My newly purchased switch engages the edge of the open garage door.  Temperature changes between day and night, Winter and Summer, could cause problems with the alignment between switch and door, so a robust and not so precise switch was called for.

I found a limit switch ($1.37), specifically made for garage doors on Amazon.com.  Although this switch was not designed to be employed quite the way I used it, everything worked.  I used it to turn on the 110V input side of an R-C circuit when the door is open.  Under normal circumstances it's intended to be used downstream, with low voltage power supplied form the garage door opener's electronics.  My replacement garage door opener didn't have this feature, as my garage-door repairman explained, to my amazement. In this embodiment, the switch closes and the LED illuminates when the door is all the way open.

I had most of the needed components around the house -- the box, the capacitors and resistors, magnets, and blank circuit board.  The U-shaped metal clip came from a car visor clip - the kind that can attach a remote control to your car's flip-down sun visor over the windshield.

These pictures were made during the construction and testing of the thing.  I didn't make them specifically with a how-to tutorial in mind, but you'll get the idea.  If you have questions, please email me; the address is above on this page.

Garage Door Indicator Light

(In the background - an ancient 12" Laser Video Disk "Misty Beethoven" :)
  Link:   The Opening of Misty Beethoven Blu-ray, Directed By Radley Metzger (1976)

Touch the images to make them a bit larger.

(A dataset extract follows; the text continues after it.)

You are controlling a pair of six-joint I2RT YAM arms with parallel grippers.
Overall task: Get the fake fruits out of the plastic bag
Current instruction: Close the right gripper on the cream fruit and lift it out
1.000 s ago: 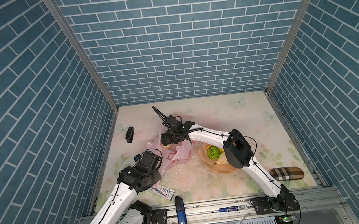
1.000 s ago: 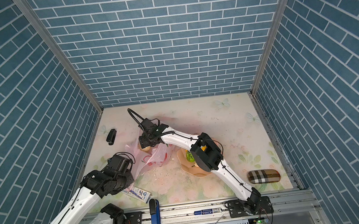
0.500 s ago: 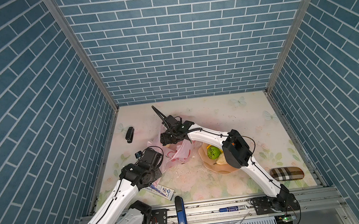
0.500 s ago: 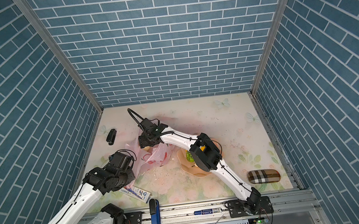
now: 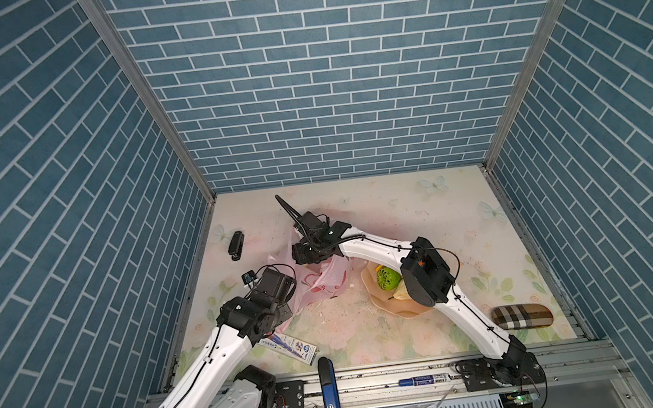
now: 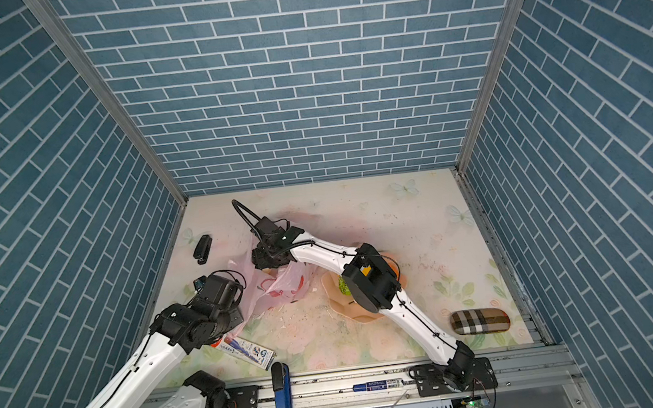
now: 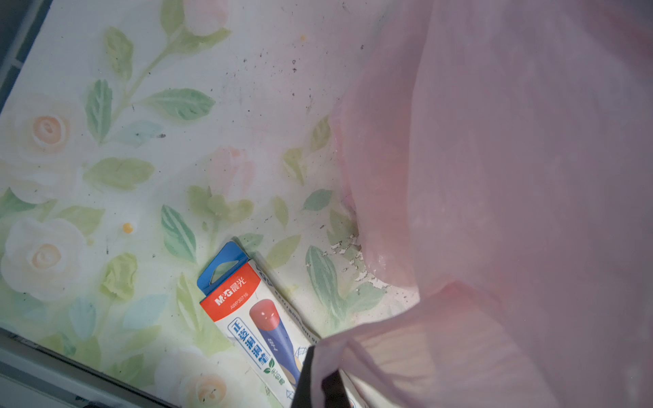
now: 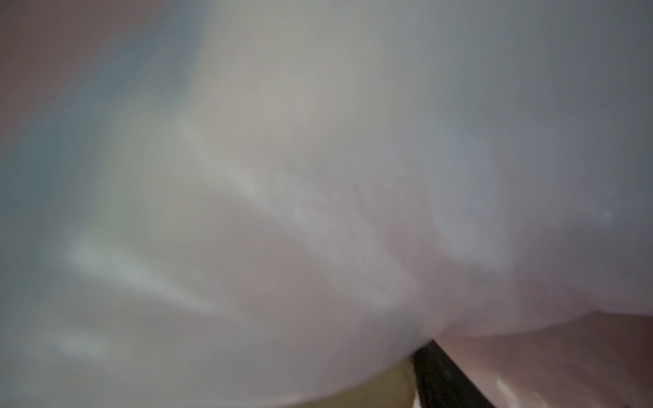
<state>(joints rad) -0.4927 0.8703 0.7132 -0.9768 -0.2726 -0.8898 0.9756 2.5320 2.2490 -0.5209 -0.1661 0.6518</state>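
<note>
Pink translucent plastic bag [image 5: 327, 282] lies on desk [image 5: 422, 211] beside peach scalloped plate [image 5: 395, 311] holding green ball fruit [image 5: 387, 278]; left fingers [image 7: 303, 381] clamped on bag film, right fingers [image 8: 445, 385] inside, width can't tell. You hold mouth taut, grab fruit not film.

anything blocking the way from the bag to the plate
Nothing loose lies on the table between the plastic bag and the plate, only small flecks. The right arm's elbow hangs over the plate, covering part of it beside the green ball.

Blurred pink plastic bag [image 8: 353, 229] throughout
</note>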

   before final assembly.  You really only need one capacitor and one resistor.  I didn't have a capacitor of the proper capacitance, so I used three in parallel.  I also didn't have one resistor of the proper wattage rating, so I used three resistors in series; this also to provides a larger surface area for heat dissipation. 
        In the final configuration (not shown) I epoxied small 1cm2 "fins" made form beer can aluminum onto the resistors to allow for better heat radiation. Here the LED is in a temporary location for testing. Everything is to be housed in the blue box. (An idle Radio-Shack test circuit board is also in the picture.)

Fully assembled; burn-in test. The clamp at left weighs the limit switch's lever down in order to keep the circuit closed. It ran it this way for three days.  The box became warm but not hot, No problem. The black wire (bottom) is the 110 VAC input; the clear output wire powers the green LED.

View from track exterior, garage door side:  The metal-clad wooden peg fastened to the top of the door engages the switch. Three magnets (not shown) were epoxied inside the plastic box. This way, no screws are needed and placement is a snap. Two wires are visible.  The black one is input 110V household power; the other runs to the remotely located LED.  About 4V AC output from the RC circuit  drives this LED. The holes are for ventilation.



A very simple schematic diagram.
The values of the capacitor and resistor are not critical.  I used three 1000 Ω, 1/4 watt  resistors in series. I chose components from what I had around the house, using values which give a bright enough light. 

LEDs, being diodes, do illuminate with AC current, illuminating only during half of the cycle in which they are forward biased.

 

 

 


This fellow explains in detail the rationale of the diagram above and explains how to choose the values of the components.  It's quite a detailed video on You Tube.


 Links:

How to:
   Garage Indicator Light
   Precognition?
   Why do we hate Atheists?

  
Books about time

 

An LED is mounted within a kitchen cabinet.
Above it is a door-bell style switch for activating the garage door.


 

  Mail 

Date: January 9, 2015
Subject: garage door monitor circuit
From: ***

Hi there,

I'm not sure if you still use this email address or not but I wanted to both say thanks for posting your monitoring circuit and also ask you for advice on something I've had in my head for several years but never built as of yet. I have a cased-in solenoid/relay with a mounting bracket and deadbolt. I mounted the deadbolt beside the garage door track and have been using it to 'manually lock' the door when we leave town, etc. I would like to have it set up so that when the door closes, it bolts shut. I've thought about trying to tie into the light circuit on the opener but there must be easier or more robust ways to do this. I welcome any insight or opinions you might have....

Thanks!
Andrew.

Mail Catcher Basket

Mail catcher:  This thing prevents the mail from spilling onto the floor - 95% of the time.  The small magnet is from an electric toothbrush.  It holds the thing in its upright position when it's empty. (Enlarge)

 

 

God's Debris    pdf / txt
Ancestor      4Mb
The Gospel of Judas   txt
A Universe With No Beginning or End   pdf
The Limits of Science & the Science of Limits   pdf
The KAMA SUTRA

Wikipedia book sources
Search for sources given the ISBN number.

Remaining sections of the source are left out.